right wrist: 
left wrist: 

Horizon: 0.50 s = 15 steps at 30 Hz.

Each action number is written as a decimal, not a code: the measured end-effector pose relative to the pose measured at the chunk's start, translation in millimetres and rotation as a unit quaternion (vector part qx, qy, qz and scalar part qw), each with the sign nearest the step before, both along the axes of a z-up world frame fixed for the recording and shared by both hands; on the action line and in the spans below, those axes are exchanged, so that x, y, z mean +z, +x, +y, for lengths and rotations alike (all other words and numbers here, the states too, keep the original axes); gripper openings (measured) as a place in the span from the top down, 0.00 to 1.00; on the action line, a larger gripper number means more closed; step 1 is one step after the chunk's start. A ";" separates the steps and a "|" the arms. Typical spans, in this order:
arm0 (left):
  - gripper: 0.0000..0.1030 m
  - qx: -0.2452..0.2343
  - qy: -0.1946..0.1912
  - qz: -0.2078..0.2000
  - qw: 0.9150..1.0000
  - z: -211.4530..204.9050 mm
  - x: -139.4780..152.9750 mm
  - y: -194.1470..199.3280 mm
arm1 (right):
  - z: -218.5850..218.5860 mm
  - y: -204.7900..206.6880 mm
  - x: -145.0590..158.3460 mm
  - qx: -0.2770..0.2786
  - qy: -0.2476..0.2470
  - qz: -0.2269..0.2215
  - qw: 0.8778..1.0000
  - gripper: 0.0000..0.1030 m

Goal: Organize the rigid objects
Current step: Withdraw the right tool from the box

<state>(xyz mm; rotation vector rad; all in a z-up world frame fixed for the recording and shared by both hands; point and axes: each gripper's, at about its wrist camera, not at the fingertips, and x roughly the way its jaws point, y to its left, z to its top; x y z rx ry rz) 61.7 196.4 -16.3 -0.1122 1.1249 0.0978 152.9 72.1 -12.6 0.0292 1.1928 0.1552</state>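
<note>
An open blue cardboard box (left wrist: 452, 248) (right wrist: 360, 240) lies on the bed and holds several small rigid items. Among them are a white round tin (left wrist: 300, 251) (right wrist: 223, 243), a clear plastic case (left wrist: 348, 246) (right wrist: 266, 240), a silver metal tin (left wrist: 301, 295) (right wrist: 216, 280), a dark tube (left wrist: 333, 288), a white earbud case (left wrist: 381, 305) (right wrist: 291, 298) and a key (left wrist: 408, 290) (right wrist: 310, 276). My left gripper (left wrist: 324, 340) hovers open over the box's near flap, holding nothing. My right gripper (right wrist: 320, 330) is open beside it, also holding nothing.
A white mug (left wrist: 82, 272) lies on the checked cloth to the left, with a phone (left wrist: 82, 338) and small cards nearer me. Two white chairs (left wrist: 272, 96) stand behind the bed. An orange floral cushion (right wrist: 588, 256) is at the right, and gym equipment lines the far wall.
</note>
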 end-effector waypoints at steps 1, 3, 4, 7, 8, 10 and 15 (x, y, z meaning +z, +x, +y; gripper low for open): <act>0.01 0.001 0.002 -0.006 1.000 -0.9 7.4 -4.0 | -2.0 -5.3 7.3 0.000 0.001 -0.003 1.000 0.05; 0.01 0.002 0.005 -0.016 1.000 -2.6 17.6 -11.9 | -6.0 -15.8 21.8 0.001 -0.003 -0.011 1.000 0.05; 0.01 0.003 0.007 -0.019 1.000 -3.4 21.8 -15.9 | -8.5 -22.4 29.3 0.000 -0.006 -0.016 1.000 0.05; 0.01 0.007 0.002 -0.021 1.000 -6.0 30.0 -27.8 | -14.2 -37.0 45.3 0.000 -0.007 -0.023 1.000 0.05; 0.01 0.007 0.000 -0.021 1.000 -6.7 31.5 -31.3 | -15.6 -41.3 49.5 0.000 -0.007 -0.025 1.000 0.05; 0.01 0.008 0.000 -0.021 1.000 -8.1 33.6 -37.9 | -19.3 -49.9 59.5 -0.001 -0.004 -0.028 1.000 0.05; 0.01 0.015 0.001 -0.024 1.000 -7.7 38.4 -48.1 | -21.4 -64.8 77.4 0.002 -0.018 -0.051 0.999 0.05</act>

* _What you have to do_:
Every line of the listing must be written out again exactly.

* _Result of the exercise_:
right wrist: 
left wrist: 

Horizon: 0.50 s = 15 steps at 30 Hz.

Each action number is written as a decimal, not a code: the measured end-effector pose relative to the pose measured at the chunk's start, translation in millimetres and rotation as a unit quaternion (vector part qx, qy, qz and scalar part qw), each with the sign nearest the step before, both along the axes of a z-up world frame fixed for the recording and shared by both hands; on the action line and in the spans below, those axes are exchanged, so that x, y, z mean +z, +x, +y, for lengths and rotations alike (all other words and numbers here, the states too, keep the original axes); gripper openings (measured) as a place in the span from the top down, 0.00 to 1.00; on the action line, a larger gripper number means more closed; step 1 is one step after the chunk's start. A ";" separates the steps and a "|" the arms. Typical spans, in this order:
arm0 (left):
  - gripper: 0.0000..0.1030 m
  - qx: -0.2452..0.2343
  - qy: -0.1946..0.1912
  - qz: -0.2078..0.2000
  - qw: 0.9150..1.0000
  - z: -211.4530..204.9050 mm
  - x: -139.4780..152.9750 mm
  - y: -194.1470..199.3280 mm
arm1 (right):
  - z: -218.5850..218.5860 mm
  - y: -204.7900..206.6880 mm
  - x: -145.0590..158.3460 mm
  - qx: -0.2770..0.2786
  - qy: -0.2476..0.2470
  - qz: -0.2269..0.2215
  - qw: 0.8778..1.0000
  - gripper: 0.0000..0.1030 m

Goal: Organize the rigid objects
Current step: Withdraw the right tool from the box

<state>(xyz mm; rotation vector rad; all in a z-up world frame fixed for the recording and shared by both hands; point and axes: each gripper's, at about its wrist camera, not at the fingertips, and x roughly the way its jaws point, y to its left, z to its top; x y z rx ry rz) 61.7 196.4 -16.3 -0.1122 1.1249 0.0978 152.9 72.1 -12.6 0.0292 1.1928 0.1552</state>
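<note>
An open blue cardboard box (left wrist: 452, 248) (right wrist: 360, 240) lies on the bed and holds several small rigid items. Among them are a white round tin (left wrist: 300, 251) (right wrist: 223, 243), a clear plastic case (left wrist: 348, 246) (right wrist: 266, 240), a silver metal tin (left wrist: 301, 295) (right wrist: 216, 280), a dark tube (left wrist: 333, 288), a white earbud case (left wrist: 381, 305) (right wrist: 291, 298) and a key (left wrist: 408, 290) (right wrist: 310, 276). My left gripper (left wrist: 324, 340) hovers open over the box's near flap, holding nothing. My right gripper (right wrist: 320, 330) is open beside it, also holding nothing.
A white mug (left wrist: 82, 272) lies on the checked cloth to the left, with a phone (left wrist: 82, 338) and small cards nearer me. Two white chairs (left wrist: 272, 96) stand behind the bed. An orange floral cushion (right wrist: 588, 256) is at the right, and gym equipment lines the far wall.
</note>
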 end-effector waypoints at steps 1, 3, 4, 7, 8, 10 and 15 (x, y, z meaning +z, +x, +y; gripper low for open): <act>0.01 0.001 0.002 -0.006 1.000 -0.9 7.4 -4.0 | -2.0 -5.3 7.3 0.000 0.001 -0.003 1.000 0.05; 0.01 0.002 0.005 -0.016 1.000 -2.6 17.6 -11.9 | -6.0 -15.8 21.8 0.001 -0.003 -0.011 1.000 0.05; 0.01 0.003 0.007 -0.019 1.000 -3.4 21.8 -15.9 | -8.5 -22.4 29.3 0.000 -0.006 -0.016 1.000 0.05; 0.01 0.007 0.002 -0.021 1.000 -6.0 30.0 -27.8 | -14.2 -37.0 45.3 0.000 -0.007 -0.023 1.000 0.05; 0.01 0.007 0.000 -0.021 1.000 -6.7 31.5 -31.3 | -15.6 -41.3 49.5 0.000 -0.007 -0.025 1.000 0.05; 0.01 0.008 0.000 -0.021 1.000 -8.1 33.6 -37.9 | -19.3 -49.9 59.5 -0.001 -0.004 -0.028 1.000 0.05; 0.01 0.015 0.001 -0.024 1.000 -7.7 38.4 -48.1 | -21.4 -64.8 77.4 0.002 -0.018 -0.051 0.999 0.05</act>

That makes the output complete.